Lebrun was shrewd enough—this last remark was acute and might be true.

“But the other authorities in the town? The military governor? The Prefect of the Department?”

“Some of them would be safe. I know their sentiments as well as I know Baron Momas’. The others—a dozen well-timed arrests, carried out simultaneously, an appeal to the troops in the barracks, the arrival of British forces (your forces, sir), a heartening proclamation to the people, the declaration of a state of siege, the closing of the gates, and it would be all over. Le Havre is well fortified, as you know, sir. Only an army and a battering train could retake it, and Bonaparte has neither to spare. The news would spread like wildfire through the Empire, however Bonaparte tried to stop it.”

This man Lebrun had ideas and vision, whatever might be thought of his morals. That was a neat thumbnail sketch he had drawn of a typical coup d’état. If the attempt were successful the results would be profound. Even if it were to fail, loyalty throughout the Empire would be shaken. Treason was infectious, as Lebrun had said. Rats in a sinking ship were notoriously quick in following an example in leaving it. There would be little enough to risk losing in supporting Lebrun’s notions, and the gains might be immense.
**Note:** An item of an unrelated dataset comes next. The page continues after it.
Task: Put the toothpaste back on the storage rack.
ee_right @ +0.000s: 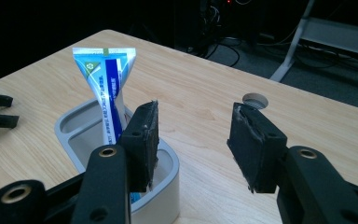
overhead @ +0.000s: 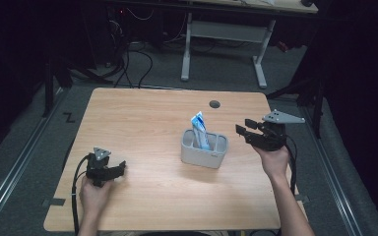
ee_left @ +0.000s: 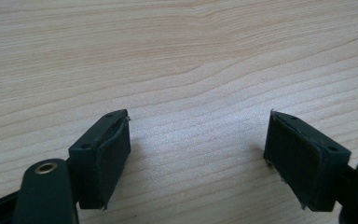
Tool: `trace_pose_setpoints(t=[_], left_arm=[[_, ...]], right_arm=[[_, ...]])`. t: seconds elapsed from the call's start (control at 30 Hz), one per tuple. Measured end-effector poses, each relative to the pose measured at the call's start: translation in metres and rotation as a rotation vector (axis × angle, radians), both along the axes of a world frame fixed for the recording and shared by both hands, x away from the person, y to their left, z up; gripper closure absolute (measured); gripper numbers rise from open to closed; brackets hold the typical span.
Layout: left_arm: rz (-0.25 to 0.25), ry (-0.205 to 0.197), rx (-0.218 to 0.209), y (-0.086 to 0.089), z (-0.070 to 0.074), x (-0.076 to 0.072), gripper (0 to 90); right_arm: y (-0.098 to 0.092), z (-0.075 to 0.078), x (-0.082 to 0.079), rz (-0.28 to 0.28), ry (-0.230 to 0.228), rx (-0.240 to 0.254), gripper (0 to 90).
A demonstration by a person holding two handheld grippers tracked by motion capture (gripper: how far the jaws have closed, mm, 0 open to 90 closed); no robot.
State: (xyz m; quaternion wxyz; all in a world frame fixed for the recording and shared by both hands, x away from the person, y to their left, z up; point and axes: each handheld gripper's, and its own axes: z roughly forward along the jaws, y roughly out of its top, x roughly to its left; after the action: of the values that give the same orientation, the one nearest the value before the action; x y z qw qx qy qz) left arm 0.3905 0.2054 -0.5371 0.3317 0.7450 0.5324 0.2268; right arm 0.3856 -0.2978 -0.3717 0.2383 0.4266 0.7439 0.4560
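A blue-and-white tube [overhead: 200, 129] stands upright in a grey holder [overhead: 204, 158] near the middle of the wooden table [overhead: 142, 118]. My right gripper [overhead: 242, 127] hovers just to the right of the holder, jaws open and empty. In the right gripper view the tube [ee_right: 105, 79] and the holder [ee_right: 74, 123] sit just past the left jaw of the right gripper [ee_right: 193, 135]. At the front left, my left gripper [overhead: 122, 167] rests low over the table, open. Between the jaws of the left gripper [ee_left: 198, 140] I see nothing but bare wood.
A round cable hole [overhead: 214, 104] lies in the table's far side, behind the holder. Beyond the table stand a white desk frame [overhead: 261, 59] and cables [overhead: 128, 64] on the grey floor. The right table edge is close to my right hand.
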Motion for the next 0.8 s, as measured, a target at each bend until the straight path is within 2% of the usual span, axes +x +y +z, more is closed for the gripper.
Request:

“Monsieur,” said Hornblower, “so far I have been patient. But in all this time you have made me no concrete proposal. Words—nebulous ideas—hopes—wishes, that is all, and I am a busy man, as I told you. Please be specific. And speedy, if that is not too much trouble to you.”

“I shall be specific, then. Set me on shore—as an excuse I could be sent to arrange a cartel for the exchange of prisoners. Let me be able to assure M. le Baron of your instant support. In the three days before next Monday I can complete the arrangements. Meanwhile, you remain close in the vicinity with all the force you can muster. The moment we secure the citadel we shall send up the white flag, and the moment you see that you enter the harbour and overawe any possible dissentients. In return for this—a licence to Momas Frères to import colonial produce, and your word of honour as a gentleman that you will inform King Louis that it was I, Hercule Lebrun, who first suggested the scheme to you.”

“Ha-h’m,” said Hornblower. He hardly ever made use of that sound now, after his wife had teased him about it, but it escaped from him at this moment of crisis. He had to think. He had to have time to think. The long conversation in the French which he was not accustomed to using had been exhausting. He lifted his voice in a bellow to the sentry outside the door.

“Pass the word for the armed guard to take this prisoner away.”

“Sir!” protested Lebrun.

“I will give you my decision in an hour,” said Hornblower. “Meanwhile for appearance’s sake you must be treated harshly.”

“Sir! Remember to be secret! Remember not to utter a word! For God’s sake—!”

Lebrun had a very proper sense of the necessity for secrecy in planning a rebellion against such a potentate as Bonaparte. Hornblower took that into consideration as he went up on deck, there to pace up and down, thrusting the minor administrative problems out of his mind as he debated this, the greatest problem of all.